After Jillian finished fourth grade, she would go into a new building for fifth grade, and again the district wanted to place her in a special-ed unit classroom. Unit classrooms were a relic from the 1960s. The belief was they made it easier to “manage” “those” children if they were all in one group. Little consideration was given to the fact that they would receive a lesser chance to learn academically or they would miss out on being integrated into the school culture as a whole. Unit classrooms were easy and cost efficient. There was no need to “bother” classroom teachers with kids with special needs.
During the summer before fifth grade, Kerry and Nancy Croskey met with the intermediate school principal and the special-education teacher. Nancy argued that Jillian had to be in the regular classroom. “Not just for her sake,” she said, “but for yours, too. You’d be doing a disservice to your teachers, and to the rest of your students, not to include Jillian in their classrooms. It will make them better teachers. It will make your students better people.”
Nancy was persuasive. Jillian would be in the regular-ed classroom.
Meantime, the IEP meetings with Jillian’s “team” of teachers and aides continued. We’d meet in the spring, to set the goals for the next year. We’d meet again in the fall, to make sure everything was in order. We’d meet other times, too, when Kerry and I had issues. We had lots of issues.

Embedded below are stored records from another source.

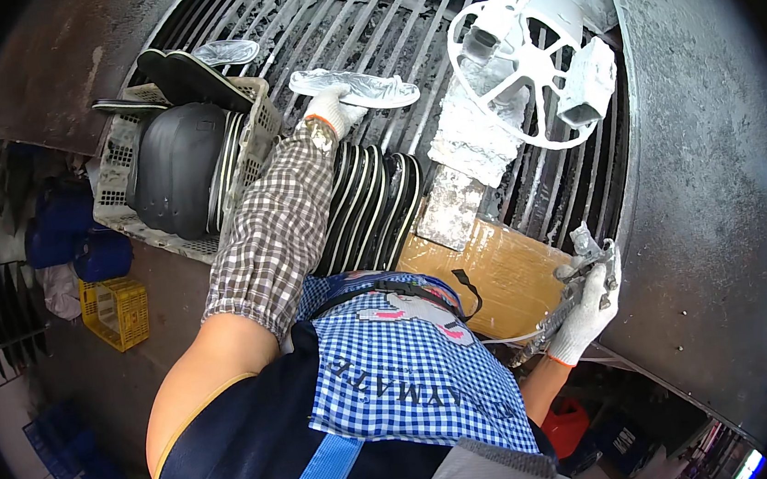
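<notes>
Spray gun (580,267) sits in our right hand (584,312), at the lower right of the view, just beside the edge of a brown cardboard sheet (489,275); the gloved fingers are wrapped round its handle, and a thin hose runs from it back toward our body. We note our checked apron (405,367) nearest the camera. Farther out, our left hand (330,111), in a white glove with a checked sleeve, reaches across the metal grating (400,25) and pinches one end of a silver-coated shoe sole (355,87), which lies flat on the bars. Under the forearm we see a row of dark soles (371,204) standing on edge. Left of them, a grey plastic crate (120,191) holds more dark soles. Beyond the cardboard, a paint-crusted white wheel-shaped stand (524,69) rests on the grating. A yellow crate (116,311) stands on the floor, well apart at the left.
</notes>
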Available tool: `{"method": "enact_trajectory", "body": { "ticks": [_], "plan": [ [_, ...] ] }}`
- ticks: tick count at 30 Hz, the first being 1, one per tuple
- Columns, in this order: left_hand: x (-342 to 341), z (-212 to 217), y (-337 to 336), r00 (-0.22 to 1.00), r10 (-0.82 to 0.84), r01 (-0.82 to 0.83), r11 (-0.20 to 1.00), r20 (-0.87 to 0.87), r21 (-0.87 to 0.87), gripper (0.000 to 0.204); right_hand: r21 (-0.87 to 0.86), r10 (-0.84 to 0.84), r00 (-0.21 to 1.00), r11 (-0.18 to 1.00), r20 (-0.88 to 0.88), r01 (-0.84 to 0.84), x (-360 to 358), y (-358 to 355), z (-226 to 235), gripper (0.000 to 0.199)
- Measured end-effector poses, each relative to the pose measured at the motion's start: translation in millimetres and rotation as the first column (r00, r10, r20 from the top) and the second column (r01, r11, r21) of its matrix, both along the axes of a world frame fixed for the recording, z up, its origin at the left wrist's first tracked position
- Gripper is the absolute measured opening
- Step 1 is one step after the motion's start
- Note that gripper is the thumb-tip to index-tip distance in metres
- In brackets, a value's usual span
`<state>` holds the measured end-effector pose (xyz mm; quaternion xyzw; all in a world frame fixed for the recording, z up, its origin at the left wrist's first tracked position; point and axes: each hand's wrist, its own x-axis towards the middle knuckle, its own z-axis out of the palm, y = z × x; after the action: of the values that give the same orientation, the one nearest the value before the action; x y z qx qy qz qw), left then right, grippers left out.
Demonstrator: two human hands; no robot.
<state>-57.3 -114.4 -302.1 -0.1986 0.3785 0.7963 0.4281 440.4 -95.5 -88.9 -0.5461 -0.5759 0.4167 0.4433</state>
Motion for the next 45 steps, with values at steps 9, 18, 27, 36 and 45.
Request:
{"method": "enact_trajectory", "body": {
  "ticks": [9, 18, 27, 36, 45],
  "plan": [
    [-34.7, 60.1, 16.5, 0.997, -0.056, 0.055, 0.998, 0.055, 0.006, 0.092, 0.014, 0.023, 1.000, 1.000, 0.008, -0.023, -10.6, -0.8, 14.0, 0.044],
    [48.7, 107.9, -14.7, -0.074, -0.853, 0.541, 0.402, -0.517, -0.739, 0.062, -0.033, 0.003, 1.000, 0.999, -0.026, -0.004, -13.1, -10.6, 13.1, 0.043],
    [108.9, 83.9, 24.7, -0.715, -0.699, 0.307, -0.268, -0.035, -0.913, 0.085, 0.005, -0.041, 0.987, 0.999, -0.158, 0.042, 3.5, -16.3, 2.8, 0.045],
    [119.8, 73.1, 37.4, -0.757, -0.651, 0.273, -0.239, -0.055, -0.932, 0.033, -0.105, -0.068, 0.951, 0.994, -0.301, 0.038, 16.4, -26.6, 5.0, 0.045],
    [150.7, 213.1, 32.1, -0.923, -0.243, 0.244, 0.228, -0.298, -0.943, 0.021, -0.073, -0.080, 0.944, 0.996, -0.320, 0.059, 30.5, -18.7, -5.9, 0.049]
  ]
}}
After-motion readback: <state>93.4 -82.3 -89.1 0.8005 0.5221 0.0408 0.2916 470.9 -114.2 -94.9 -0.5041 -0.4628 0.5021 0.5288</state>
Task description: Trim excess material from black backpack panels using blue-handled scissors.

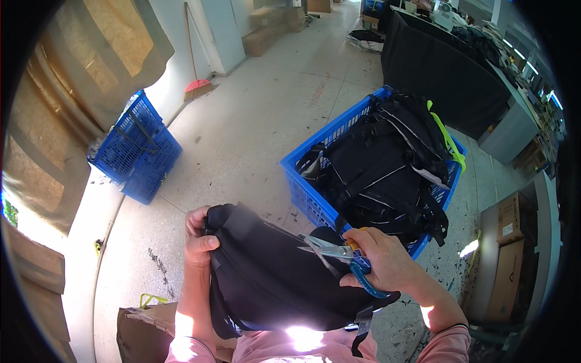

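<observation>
While the person's lap takes the weight of one black bag [272, 278], both hands work on it. The left hand [198, 237] is closed on the bag's upper left edge, thumb on the front and fingers curled behind, pinching the fabric. The right hand [380, 259] sits at the bag's upper right, fingers wrapped through the blue handles of one pair of scissors [339, 253]; the metal blades point left over the bag's top surface, slightly parted, with their tips just above the fabric.

Taking the bag as the landmark, one blue plastic crate [315, 181] stands just beyond it to the upper right, on the pale floor, packed with more black bags [387, 163] whose number cannot be told; one yellow-green strap [446, 136] shows among them. A second blue crate [136, 151] lies well beyond the bag to the upper left, tipped against a wall. One broom [196, 85] with a red head leans far beyond it. To the bag's right, two brown cardboard boxes [511, 242] are stacked, and one more piece of cardboard [145, 323] lies at its lower left, beside the person's pink-sleeved left forearm.
</observation>
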Demonstrator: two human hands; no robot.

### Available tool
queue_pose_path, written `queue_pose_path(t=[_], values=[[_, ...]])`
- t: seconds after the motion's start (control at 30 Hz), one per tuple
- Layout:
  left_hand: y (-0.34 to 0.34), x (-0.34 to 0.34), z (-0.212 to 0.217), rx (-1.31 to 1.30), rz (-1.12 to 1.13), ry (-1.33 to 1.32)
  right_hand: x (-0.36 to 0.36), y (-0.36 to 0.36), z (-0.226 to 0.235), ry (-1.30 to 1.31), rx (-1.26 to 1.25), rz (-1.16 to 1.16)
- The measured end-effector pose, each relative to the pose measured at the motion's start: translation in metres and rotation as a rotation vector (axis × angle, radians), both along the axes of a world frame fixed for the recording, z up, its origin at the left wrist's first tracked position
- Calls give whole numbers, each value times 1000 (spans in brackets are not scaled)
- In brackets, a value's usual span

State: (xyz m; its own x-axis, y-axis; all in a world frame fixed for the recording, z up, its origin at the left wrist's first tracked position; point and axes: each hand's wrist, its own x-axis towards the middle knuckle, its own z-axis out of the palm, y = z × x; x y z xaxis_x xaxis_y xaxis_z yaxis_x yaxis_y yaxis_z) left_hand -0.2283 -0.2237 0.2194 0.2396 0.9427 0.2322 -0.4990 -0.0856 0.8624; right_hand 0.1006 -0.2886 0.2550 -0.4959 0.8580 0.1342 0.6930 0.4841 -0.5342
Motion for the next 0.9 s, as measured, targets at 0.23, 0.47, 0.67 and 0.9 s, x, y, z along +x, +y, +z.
queue_pose_path(t=[0.23,0.47,0.67,0.9], values=[[2,12,-2,-23,9,41,-7,8,0,91,55,10],[-1,11,-2,-28,45,41,-10,2,-8,138,-77,-27],[0,10,14,19,13,185,-3,10,5,113,50,-98],[-7,20,41,125,-4,362,-5,17,24,41,113,-24]])
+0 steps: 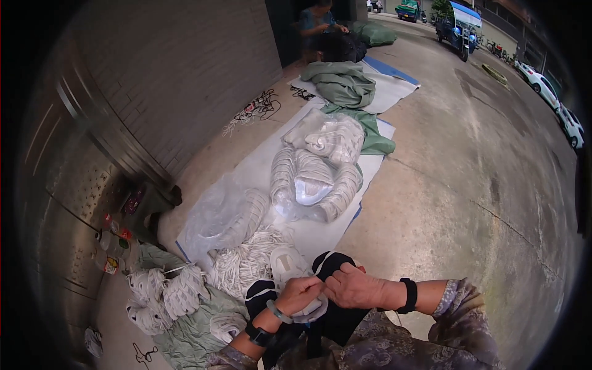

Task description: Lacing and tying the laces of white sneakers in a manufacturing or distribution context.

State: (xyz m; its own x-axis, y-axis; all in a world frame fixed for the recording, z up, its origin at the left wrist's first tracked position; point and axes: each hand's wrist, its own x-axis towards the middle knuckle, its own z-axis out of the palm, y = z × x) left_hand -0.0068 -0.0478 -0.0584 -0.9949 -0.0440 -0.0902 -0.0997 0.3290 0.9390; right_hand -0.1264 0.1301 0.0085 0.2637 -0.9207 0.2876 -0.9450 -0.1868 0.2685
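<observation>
A white shoe (288, 262) without a visible sole lies in front of me, between my two dark shoes (328, 264). My left hand (300, 295) is closed in a pinch over its near part. Beside it, almost touching, my right hand (354, 287) is also closed, fingertips pressed together. What the fingers pinch is too small or hidden to make out. Just beyond the shoe spreads a heap of white laces (243, 264). Clear plastic bags of nested white shoe uppers (330, 196) rest farther off on a pale sheet (262, 169).
At lower left, bundles of white uppers (185, 290) lie on green cloth (219, 311). Bottles (111, 250) stand by the metal door (80, 203). Tangled cords (259, 108) lie along the wall. Another person (320, 28) sits at the back, near a blue three-wheeler (459, 31).
</observation>
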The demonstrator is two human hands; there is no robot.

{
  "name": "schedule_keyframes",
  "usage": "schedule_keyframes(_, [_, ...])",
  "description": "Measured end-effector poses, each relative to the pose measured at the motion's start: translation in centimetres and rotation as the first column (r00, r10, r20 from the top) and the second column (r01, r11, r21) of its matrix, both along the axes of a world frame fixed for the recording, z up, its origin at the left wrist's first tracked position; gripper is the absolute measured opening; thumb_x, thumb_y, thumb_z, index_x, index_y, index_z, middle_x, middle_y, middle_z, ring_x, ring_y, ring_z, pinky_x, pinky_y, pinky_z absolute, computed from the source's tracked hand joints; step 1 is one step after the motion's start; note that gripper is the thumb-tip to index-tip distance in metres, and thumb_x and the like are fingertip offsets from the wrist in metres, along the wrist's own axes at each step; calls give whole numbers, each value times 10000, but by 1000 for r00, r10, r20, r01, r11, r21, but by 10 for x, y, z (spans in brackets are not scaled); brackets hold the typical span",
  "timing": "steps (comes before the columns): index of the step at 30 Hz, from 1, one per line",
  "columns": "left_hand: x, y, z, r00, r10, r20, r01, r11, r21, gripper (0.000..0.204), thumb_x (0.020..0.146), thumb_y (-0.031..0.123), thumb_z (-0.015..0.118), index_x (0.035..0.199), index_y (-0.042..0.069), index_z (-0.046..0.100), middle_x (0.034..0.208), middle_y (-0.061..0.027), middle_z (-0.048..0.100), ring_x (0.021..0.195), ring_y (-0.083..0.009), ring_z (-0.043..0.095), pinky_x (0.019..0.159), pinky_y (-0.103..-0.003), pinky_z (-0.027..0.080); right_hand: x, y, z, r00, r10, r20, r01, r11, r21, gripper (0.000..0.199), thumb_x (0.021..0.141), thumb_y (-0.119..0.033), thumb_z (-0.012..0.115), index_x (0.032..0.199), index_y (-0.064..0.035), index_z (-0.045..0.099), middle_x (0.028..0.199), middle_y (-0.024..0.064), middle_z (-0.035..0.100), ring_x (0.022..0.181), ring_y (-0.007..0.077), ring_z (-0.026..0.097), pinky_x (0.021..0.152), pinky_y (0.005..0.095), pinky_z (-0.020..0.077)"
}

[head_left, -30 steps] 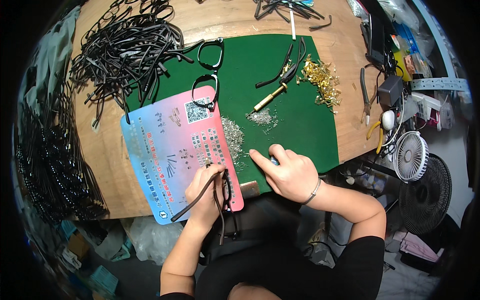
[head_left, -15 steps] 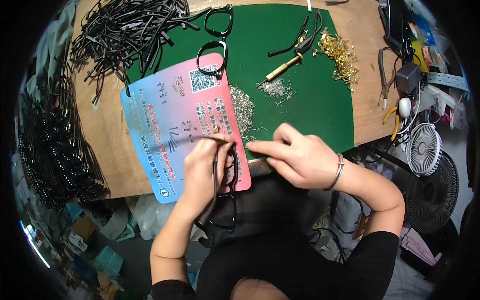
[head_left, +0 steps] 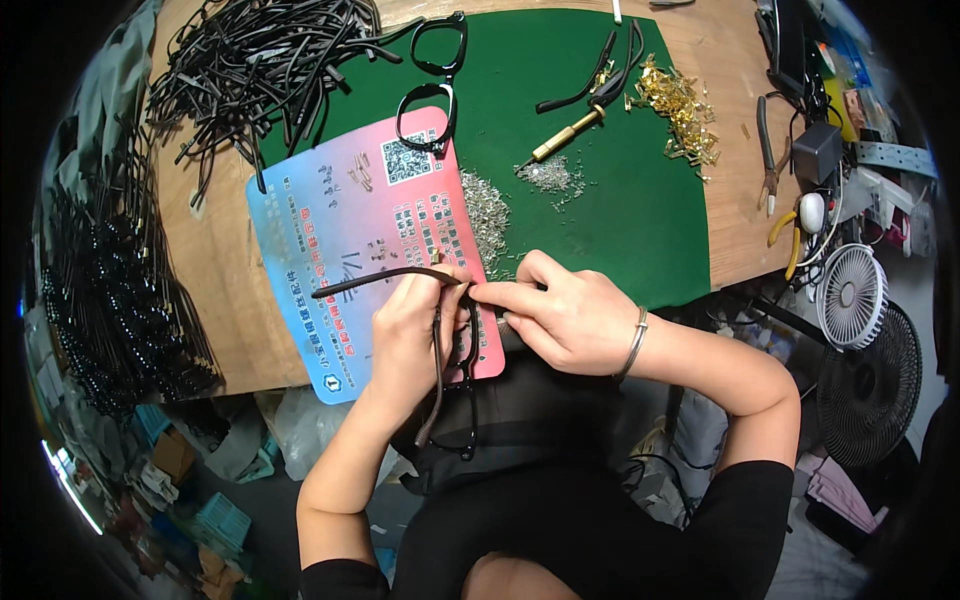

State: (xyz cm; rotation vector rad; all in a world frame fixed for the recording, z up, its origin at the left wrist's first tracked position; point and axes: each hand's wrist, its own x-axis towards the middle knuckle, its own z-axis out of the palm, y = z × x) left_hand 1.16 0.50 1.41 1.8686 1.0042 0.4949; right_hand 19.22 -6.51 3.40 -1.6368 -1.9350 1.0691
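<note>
Green mat (head_left: 610, 225), held glasses (head_left: 473, 408), seemingly half hidden

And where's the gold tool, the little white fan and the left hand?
Gold tool (head_left: 567, 136), head view: on its handle.
White fan (head_left: 852, 297), head view: on its grille.
Left hand (head_left: 405, 325), head view: on its back.

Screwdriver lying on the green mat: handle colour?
The screwdriver handle is gold, brass-like. Shows best in the head view, the only one here.

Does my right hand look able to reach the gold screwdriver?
Probably yes: nothing tall stands between your right hand and the gold screwdriver, only small silver pieces on the green mat.
</note>
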Motion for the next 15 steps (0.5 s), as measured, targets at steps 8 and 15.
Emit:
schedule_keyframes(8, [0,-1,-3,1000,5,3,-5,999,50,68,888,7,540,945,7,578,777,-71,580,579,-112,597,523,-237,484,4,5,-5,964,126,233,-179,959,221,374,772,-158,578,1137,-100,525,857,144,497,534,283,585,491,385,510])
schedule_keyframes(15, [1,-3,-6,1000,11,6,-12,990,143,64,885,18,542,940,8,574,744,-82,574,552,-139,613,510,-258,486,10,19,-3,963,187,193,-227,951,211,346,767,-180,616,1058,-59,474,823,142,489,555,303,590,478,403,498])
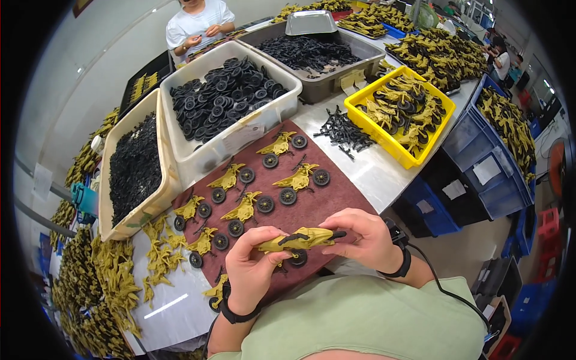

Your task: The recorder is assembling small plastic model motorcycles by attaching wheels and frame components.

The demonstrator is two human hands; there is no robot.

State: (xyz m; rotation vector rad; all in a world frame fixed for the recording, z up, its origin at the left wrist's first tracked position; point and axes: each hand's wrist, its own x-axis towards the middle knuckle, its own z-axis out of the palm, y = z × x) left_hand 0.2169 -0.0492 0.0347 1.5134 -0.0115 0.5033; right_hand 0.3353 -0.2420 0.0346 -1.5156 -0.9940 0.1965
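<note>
My left hand (pixel 247 273) and my right hand (pixel 367 240) are both closed on one yellow toy motorcycle body (pixel 307 239), gripping its two ends with thumbs and fingers. Black pieces show along its side and at its right end. A black wheel (pixel 298 258) appears just below it; whether it is attached or lies on the cloth I cannot tell. Beneath my hands spreads a maroon cloth (pixel 345 186). On it several yellow bodies (pixel 295 179) lie in rows, with black wheels (pixel 288 196) and thin black parts beside them.
Beyond the cloth stand a white bin (pixel 264 123) of black wheels, a cream bin (pixel 166 180) of small black pieces and a grey bin (pixel 324 90). Right of them are loose black parts (pixel 342 131) and a yellow tray (pixel 414 161) of toy motorcycles. A person (pixel 201 27) works opposite.
</note>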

We’d ask that homework assignments be modified so the amount of work was at a more manageable level for Jillian. We also requested that the classroom aide or the special-ed teacher amend the questions or problems to Jillian’s aptitudes. What we got, generally, was less homework with the same degree of difficulty. If the rest of the class had ten questions, Jillian got six or seven. That’s not modifying.
We’d beg that aides help Jillian with her assignment book, the paperback-size ringed binder that kept her day straight. We asked them to go over it with her before she left for the day to make sure it was complete and accurate. Often, it was anything but. Jillian managed it herself most days.